Detecting Political tweets based on hashtags: (single iteration proposed by Conover et al. can it be improved by multiple iterations?)
- start by labeling one popular/predictive hashtag from each camp manually.
- label new hashtags if they co-occur with the already labeled hashtags
- remove hashtags that co-occur below a threshold value, also manually remove the false positives.
Constructing communication networks:
- vertices of this network are tweeters of the political hashtags detected above.
- mention edge weights: number of mentions between the two users.
- retweet edge weights: number of retweets between the two users.
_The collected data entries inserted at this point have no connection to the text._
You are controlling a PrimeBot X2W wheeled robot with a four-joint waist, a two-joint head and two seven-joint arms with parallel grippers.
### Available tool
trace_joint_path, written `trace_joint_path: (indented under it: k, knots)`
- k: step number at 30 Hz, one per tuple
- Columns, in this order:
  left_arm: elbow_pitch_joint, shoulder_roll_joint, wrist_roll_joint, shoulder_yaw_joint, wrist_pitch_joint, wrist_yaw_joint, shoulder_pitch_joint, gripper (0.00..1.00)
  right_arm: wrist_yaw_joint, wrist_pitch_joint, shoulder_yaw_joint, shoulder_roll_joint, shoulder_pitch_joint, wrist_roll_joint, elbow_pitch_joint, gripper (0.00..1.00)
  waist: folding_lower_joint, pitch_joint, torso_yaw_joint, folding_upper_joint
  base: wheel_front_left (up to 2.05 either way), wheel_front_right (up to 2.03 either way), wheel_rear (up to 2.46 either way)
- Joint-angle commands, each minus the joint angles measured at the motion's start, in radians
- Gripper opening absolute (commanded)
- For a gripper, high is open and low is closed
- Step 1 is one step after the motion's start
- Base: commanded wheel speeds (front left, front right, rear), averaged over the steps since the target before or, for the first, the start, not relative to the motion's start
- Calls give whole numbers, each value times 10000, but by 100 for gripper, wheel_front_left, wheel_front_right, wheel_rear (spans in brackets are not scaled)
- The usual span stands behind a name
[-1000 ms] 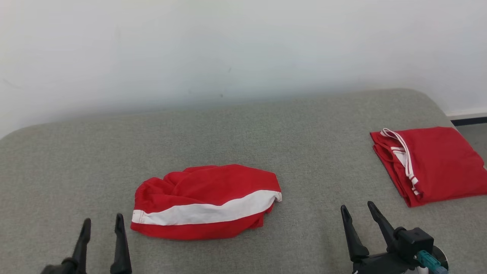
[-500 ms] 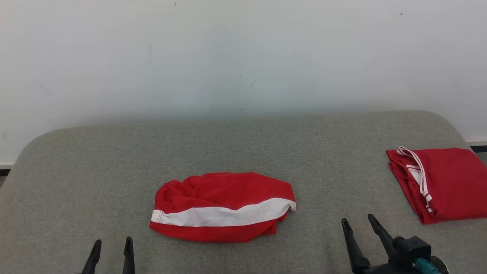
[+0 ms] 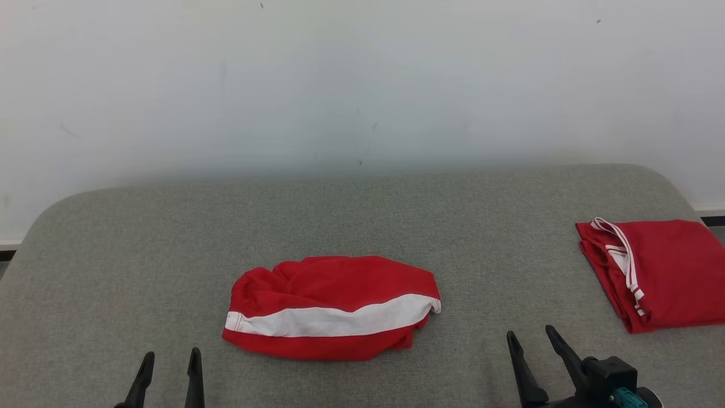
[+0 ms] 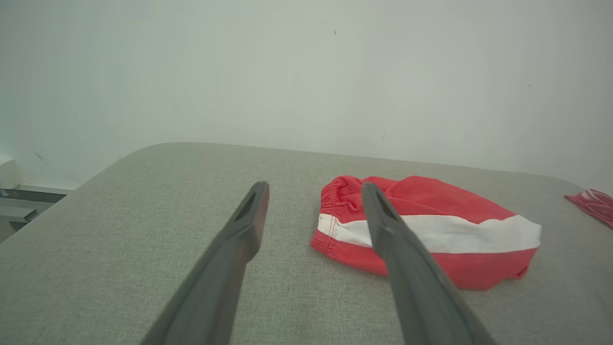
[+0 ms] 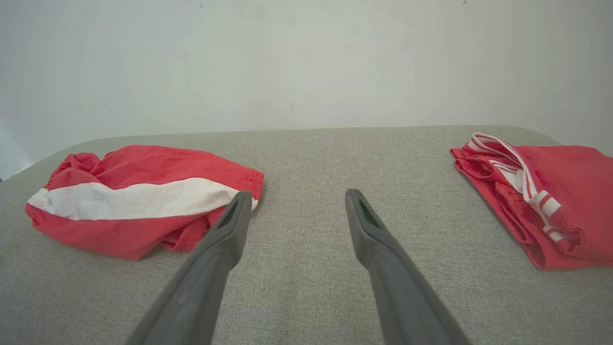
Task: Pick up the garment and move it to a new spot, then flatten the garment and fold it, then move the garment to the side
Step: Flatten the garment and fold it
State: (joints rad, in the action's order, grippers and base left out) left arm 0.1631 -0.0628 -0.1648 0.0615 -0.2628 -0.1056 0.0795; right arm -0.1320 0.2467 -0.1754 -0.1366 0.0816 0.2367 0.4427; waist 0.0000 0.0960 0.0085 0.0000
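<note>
**Both tools spread and empty, short of the crumpled garment**

Compared with a second ago, whole head view shifted: more wall (image 3: 362, 85) at top of frame, grey table (image 3: 362, 215) lower. A camera move, not a move of the cloth. Over the last half second, scene steady; right tool (image 3: 530, 331) a touch lower in the frame, left tool (image 3: 171, 352) much as before at lower left. Judged from that: head settled on the work, pick-up not yet begun, first step of the task ahead.

Crumpled garment (image 3: 331, 309) at lower centre of head view: red with a broad white band, bunched, lying on the table between the two tools and apart from both. Folded garment (image 3: 662, 272), red with white trim, at right edge of frame, well apart from the other.

Left tool: fingers parted wide, nothing between them, nothing touched. In left wrist view, gathered waistband end of the crumpled garment right of centre, partly behind the right finger.

Right tool: likewise parted and empty, above bare table. In right wrist view, hem end of the crumpled garment at centre left, behind the left fingertip; folded garment at far right.

Probably needed next: a reach forward to the bunched cloth.
</note>
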Motion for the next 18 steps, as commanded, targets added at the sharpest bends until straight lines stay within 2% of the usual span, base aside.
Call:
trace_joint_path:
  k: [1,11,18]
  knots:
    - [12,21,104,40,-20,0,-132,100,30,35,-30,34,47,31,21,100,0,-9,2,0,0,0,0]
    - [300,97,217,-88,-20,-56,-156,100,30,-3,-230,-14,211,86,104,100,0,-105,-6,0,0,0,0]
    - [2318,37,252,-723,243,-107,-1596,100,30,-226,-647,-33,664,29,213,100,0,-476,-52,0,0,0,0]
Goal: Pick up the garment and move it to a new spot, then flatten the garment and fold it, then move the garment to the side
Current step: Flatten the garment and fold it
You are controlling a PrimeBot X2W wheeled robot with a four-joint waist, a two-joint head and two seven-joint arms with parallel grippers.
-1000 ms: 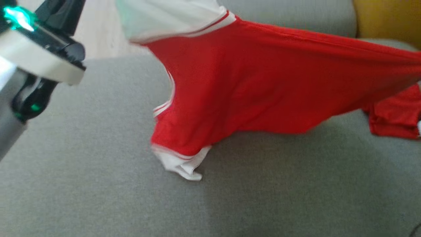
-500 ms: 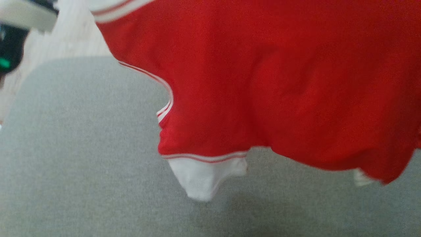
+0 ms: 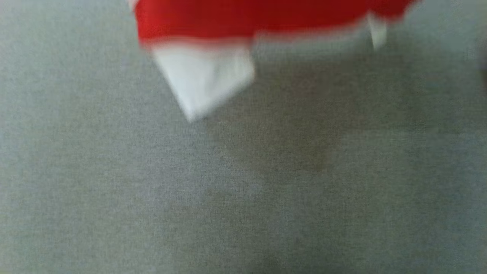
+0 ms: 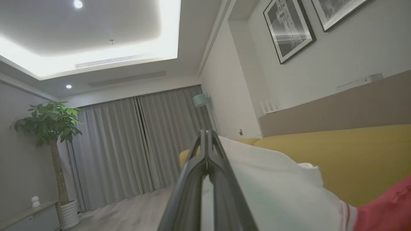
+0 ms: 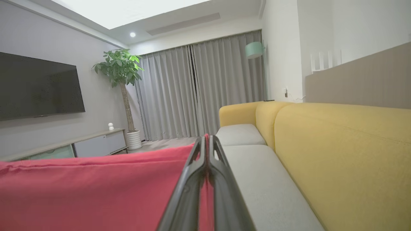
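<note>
The garment (image 3: 243,17) is a red shirt with white sleeves, hanging in the air over a grey sofa seat; its lower edge and one white sleeve (image 3: 203,78) show blurred at the top of the head view. My left gripper (image 4: 207,136) is shut on the garment's white sleeve cloth (image 4: 276,186). The right gripper (image 5: 207,139) is shut on the red body of the garment (image 5: 96,189), which stretches off to the left of it. Both pairs of fingers point roughly level across the room.
The grey sofa seat (image 3: 243,190) lies below the garment. A yellow backrest (image 5: 346,154) runs along the seat (image 5: 266,192). Farther off are grey curtains (image 5: 199,89), a potted tree (image 5: 120,70), a wall television (image 5: 38,86) and a low cabinet (image 5: 80,144).
The head view has swung down onto the sofa seat, so the garment now sits at the frame's top edge and the left arm has left the picture. The garment hangs higher, off the seat.
</note>
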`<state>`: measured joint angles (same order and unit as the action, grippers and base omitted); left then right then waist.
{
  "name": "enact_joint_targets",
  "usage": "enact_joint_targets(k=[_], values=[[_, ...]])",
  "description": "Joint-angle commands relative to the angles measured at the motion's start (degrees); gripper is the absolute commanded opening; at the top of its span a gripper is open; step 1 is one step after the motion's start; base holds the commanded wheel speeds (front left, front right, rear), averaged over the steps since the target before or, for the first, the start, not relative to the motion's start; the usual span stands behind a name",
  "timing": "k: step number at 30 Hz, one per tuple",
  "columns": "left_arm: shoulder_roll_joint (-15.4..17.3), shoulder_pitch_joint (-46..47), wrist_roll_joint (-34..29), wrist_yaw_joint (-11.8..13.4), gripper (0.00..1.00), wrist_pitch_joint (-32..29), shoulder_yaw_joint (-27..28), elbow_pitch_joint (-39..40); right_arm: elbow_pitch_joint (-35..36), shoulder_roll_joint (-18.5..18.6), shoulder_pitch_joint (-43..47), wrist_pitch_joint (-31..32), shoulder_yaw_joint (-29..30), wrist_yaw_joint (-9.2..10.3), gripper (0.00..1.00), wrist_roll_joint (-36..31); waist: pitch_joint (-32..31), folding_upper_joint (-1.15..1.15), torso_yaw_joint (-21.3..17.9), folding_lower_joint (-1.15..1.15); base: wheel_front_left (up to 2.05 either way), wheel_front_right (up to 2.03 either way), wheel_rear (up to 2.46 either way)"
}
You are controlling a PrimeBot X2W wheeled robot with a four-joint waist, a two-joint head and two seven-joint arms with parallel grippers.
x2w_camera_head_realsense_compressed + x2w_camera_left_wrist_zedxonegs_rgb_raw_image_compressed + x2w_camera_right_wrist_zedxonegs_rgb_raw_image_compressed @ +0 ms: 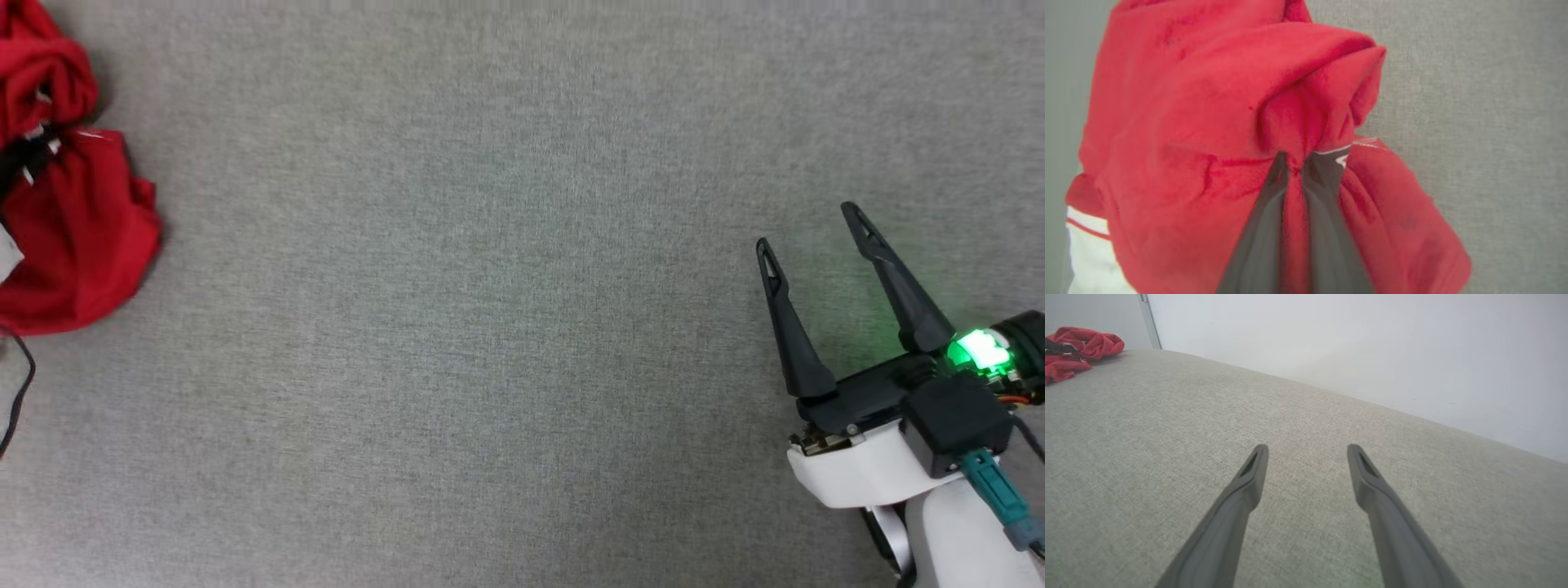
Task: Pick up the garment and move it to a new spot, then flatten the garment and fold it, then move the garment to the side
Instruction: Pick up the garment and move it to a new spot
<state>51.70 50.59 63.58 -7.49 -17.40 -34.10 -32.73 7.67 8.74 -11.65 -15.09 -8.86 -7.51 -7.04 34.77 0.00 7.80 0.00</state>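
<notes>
Two grippers, one busy. Your left gripper (1294,163) is pinched on a bunched fold of the garment (1188,122). In the left wrist view its dark fingers (1257,228) meet with red cloth squeezed between them, and the fabric puckers above the tips. Your right gripper (807,227) stands wide apart and empty, over bare grey surface (490,327) at the lower right of the head view, with a green light (976,351) lit at its wrist.

Garment location: a crumpled heap at the far left edge of the head view, partly cut off by the frame, well apart from the right gripper. A bit of white sleeve with red trim shows at lower left in the left wrist view. The right wrist view has the heap small in the top-left corner, near the pale wall (1331,355). A thin black cable (20,384) runs just below the heap; can't tell whether they touch.

Step, as I judge it: the first one, pick-up. The grasp is made and the carry is not yet done. Can't tell if the heap is off the surface. Next move calls for you to raise the left arm and carry the cloth toward the open middle, where both arms reach. Watch the pinch: it holds a single fold, so the heap may unroll and trail.
</notes>
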Motion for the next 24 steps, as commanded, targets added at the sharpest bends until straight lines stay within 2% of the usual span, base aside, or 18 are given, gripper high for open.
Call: enact_joint_targets(k=[1,7,11,14,18,24], values=[[0.3,-0.5,-0.4,0.1,0.0,3.7,0.1,-0.2,-0.7,-0.6,0.6,-0.1,-0.1,0.04,1.0,0.3,-3.6,0.0,-0.4,0.0,0.0,0.0,0.0],[-0.1,-1.7,-3.8,0.1,0.0,17.3,-2.4,1.6,-2.6,-2.5,2.2,-0.1,-0.8,0.04,1.0,1.1,-11.7,0.0,-1.5,0.0,0.0,0.0,0.0],[-0.6,-2.3,-6.1,0.1,0.0,23.7,-4.1,3.8,-3.7,-3.6,4.0,-0.1,-0.7,0.04,1.0,1.7,-17.0,0.0,-2.5,0.0,0.0,0.0,0.0],[-2.1,-2.3,-7.3,0.2,0.0,28.3,-4.0,5.5,-4.3,-4.2,5.4,-0.1,0.2,0.04,1.0,2.2,-20.2,0.0,-3.2,0.0,0.0,0.0,0.0],[-5.3,-2.8,-9.2,1.3,0.0,30.6,-4.7,9.5,-4.8,-4.8,7.0,-0.1,0.6,0.04,1.0,2.4,-23.6,0.0,-4.6,0.0,0.0,0.0,0.0],[-10.5,-3.3,-11.7,6.1,0.0,31.4,-6.1,19.4,-4.6,-5.3,8.6,-0.1,1.4,0.04,1.0,2.6,-26.5,0.0,-7.7,0.0,0.0,0.0,0.0]])
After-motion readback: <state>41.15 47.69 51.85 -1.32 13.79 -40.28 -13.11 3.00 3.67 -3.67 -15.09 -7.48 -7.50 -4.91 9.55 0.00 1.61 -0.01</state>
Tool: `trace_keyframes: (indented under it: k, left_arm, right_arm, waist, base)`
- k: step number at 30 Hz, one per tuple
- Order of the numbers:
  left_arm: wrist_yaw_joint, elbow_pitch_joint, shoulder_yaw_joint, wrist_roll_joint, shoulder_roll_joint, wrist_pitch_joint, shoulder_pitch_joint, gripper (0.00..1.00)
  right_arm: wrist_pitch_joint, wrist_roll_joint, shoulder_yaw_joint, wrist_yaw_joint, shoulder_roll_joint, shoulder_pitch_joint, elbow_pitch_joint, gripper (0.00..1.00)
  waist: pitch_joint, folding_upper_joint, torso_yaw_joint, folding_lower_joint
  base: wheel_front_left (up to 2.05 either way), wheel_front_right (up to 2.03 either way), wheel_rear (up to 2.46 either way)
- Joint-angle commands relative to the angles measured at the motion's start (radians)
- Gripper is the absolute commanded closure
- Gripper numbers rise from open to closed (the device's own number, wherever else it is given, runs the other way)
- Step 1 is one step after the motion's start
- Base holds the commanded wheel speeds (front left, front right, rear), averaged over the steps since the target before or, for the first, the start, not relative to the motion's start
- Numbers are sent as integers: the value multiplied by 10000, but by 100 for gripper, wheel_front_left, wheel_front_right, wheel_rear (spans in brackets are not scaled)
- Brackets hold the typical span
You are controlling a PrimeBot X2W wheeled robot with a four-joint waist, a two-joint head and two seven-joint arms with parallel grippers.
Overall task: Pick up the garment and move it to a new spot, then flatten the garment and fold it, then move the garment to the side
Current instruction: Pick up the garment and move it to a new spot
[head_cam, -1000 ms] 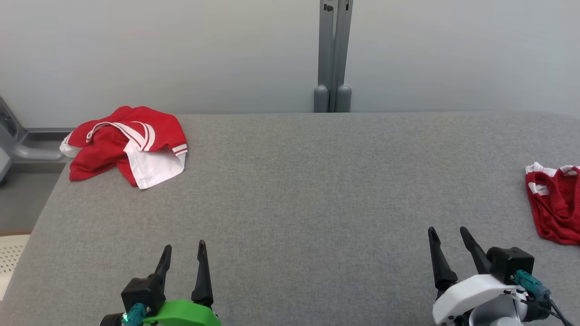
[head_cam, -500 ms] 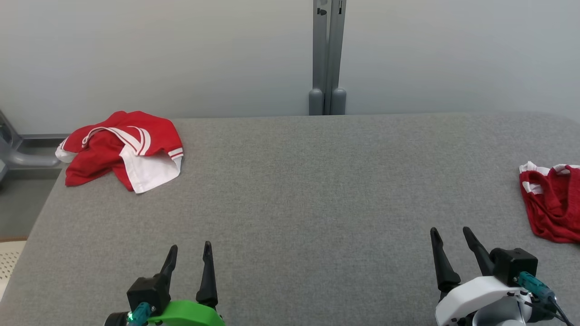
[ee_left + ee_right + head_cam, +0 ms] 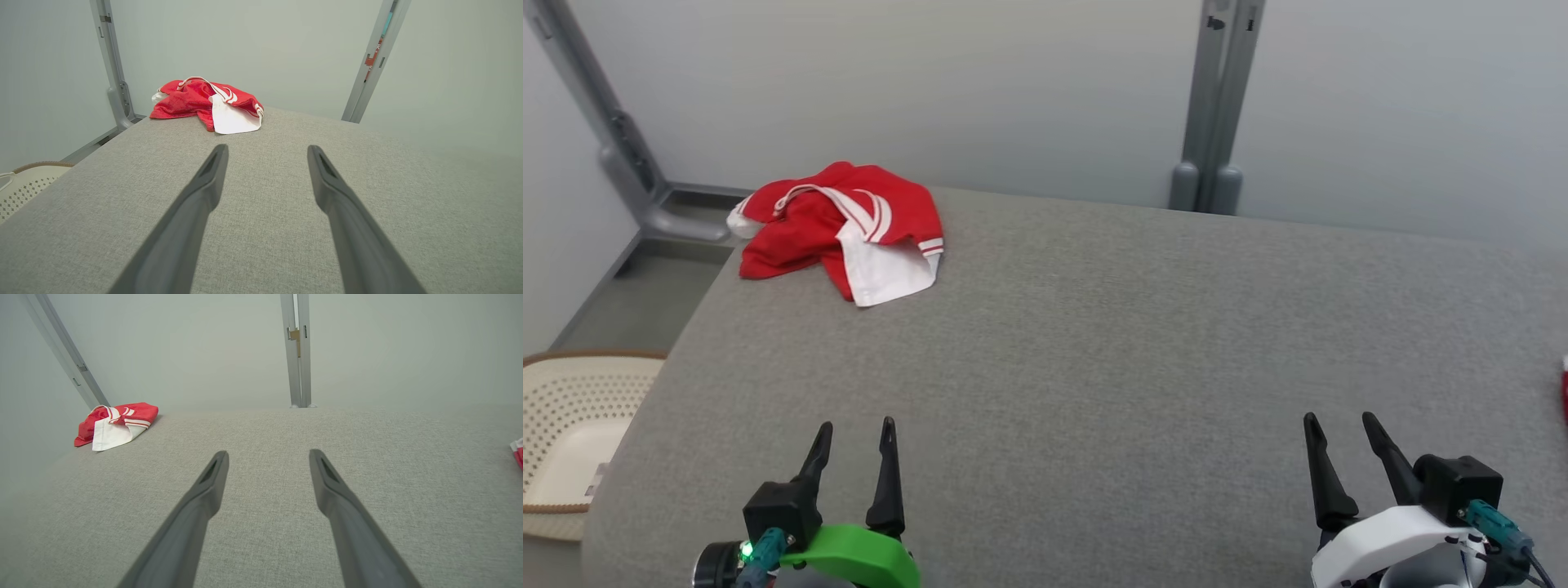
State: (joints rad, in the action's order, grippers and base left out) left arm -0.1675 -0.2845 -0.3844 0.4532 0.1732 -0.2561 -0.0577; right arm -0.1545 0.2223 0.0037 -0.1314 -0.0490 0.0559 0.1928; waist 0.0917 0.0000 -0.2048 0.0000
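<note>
1. Looking down from the head, you have a grey fabric-covered surface (image 3: 1094,343) stretching wide in front of you.
2. Your garment (image 3: 841,229), red with white trim, lies crumpled at about eleven o'clock, near the surface's far left corner, with a white panel turned toward you.
3. Your left gripper (image 3: 856,425) sits at seven o'clock, fingers spread wide and holding nothing, well apart from the garment.
4. Your right gripper (image 3: 1339,418) sits at five o'clock, likewise spread wide and holding nothing, over the grey fabric.
5. A sliver of another red cloth (image 3: 1565,396) shows at three o'clock, at the picture's edge.
6. Beyond the far edge stands a plain pale wall (image 3: 1013,82), with a grey upright post (image 3: 1213,106) at one o'clock and a slanted strut (image 3: 605,131) at ten.
7. A cream perforated basket (image 3: 572,408) sits low beside the surface's left side, at eight o'clock.
</note>
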Motion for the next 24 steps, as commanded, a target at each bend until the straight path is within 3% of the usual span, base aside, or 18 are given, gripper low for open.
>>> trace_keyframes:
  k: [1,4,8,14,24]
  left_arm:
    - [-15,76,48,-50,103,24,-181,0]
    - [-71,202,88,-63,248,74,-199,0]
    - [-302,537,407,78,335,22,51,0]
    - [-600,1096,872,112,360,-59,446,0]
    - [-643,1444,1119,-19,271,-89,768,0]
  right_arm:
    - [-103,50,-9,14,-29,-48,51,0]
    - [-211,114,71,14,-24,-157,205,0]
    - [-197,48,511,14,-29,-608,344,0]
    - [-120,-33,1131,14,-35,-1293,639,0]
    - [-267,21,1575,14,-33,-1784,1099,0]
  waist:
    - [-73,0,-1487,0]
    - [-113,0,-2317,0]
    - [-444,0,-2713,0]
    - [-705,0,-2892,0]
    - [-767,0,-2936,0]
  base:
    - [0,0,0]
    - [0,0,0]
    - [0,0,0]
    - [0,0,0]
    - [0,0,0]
Clustering communication networks:
- starting with the retweet network constructed above, apply Newman’s modularity based clustering algorithm.
- cluster by label propagation method (Raghavan,2007): iteratively assign each node the label that is shared by most of its neighbors.
Mentions form a communication bridge across which information flows between ideologically-opposed users; whereas, people with similar ideologies tend to retweet exclusively each other’s messages, especially propagandists:
- First, label one known popular user from each camp.
- At each iteration relabel the users by argmax(assoc1,…, assocn) where associ is the ratio of users retweeted of campi or/∪ by campi. Stop after some iterations.
- If at least a fraction f of the connections are to users in the same cluster then the user is a hyperadvocate; otherwise, the user is neutral.